• PROBLEM: Your copy should match the listing below exactly, except that it holds no images.

• SUPPLIED INFORMATION:
--- --- ---
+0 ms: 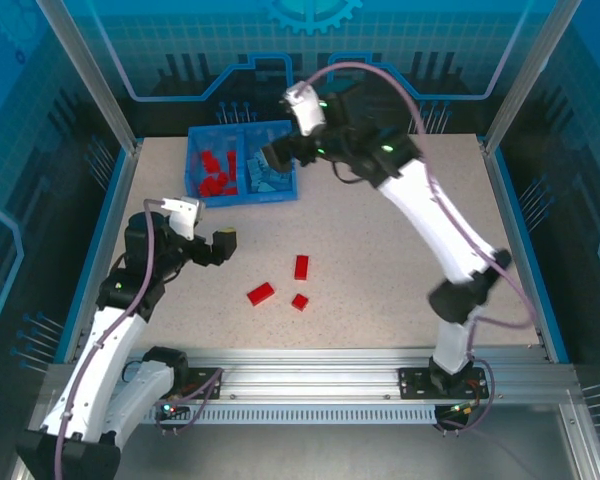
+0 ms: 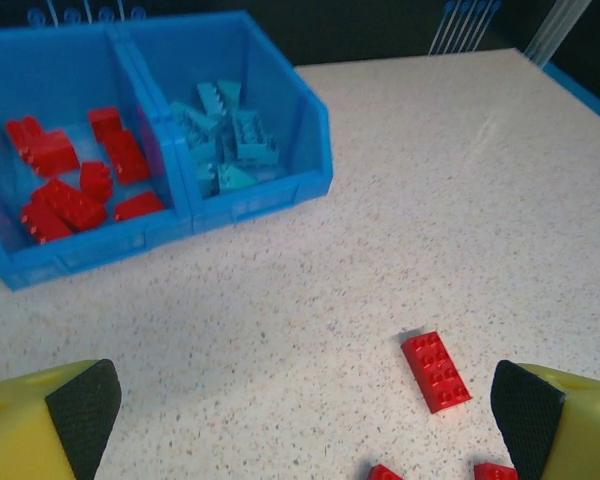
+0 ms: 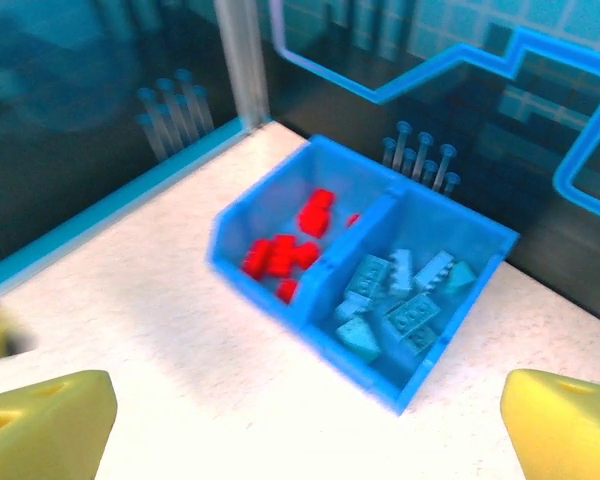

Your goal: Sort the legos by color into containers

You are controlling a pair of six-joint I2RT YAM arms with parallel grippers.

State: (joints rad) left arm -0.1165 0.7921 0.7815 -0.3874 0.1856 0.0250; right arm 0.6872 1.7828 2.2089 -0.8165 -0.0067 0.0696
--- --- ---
• RESPONSE AREA:
+0 ms: 
+0 ms: 
+0 ms: 

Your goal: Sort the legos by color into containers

You are controlling a pair of six-joint I2RT YAM arms with parallel grippers.

State: (joints rad) left arm -0.1165 0.7921 0.7815 -0.3874 0.1856 0.0250; right arm 0.6872 1.7828 2.2089 -0.8165 -0.0067 0.0696

That completes the answer to this exercise.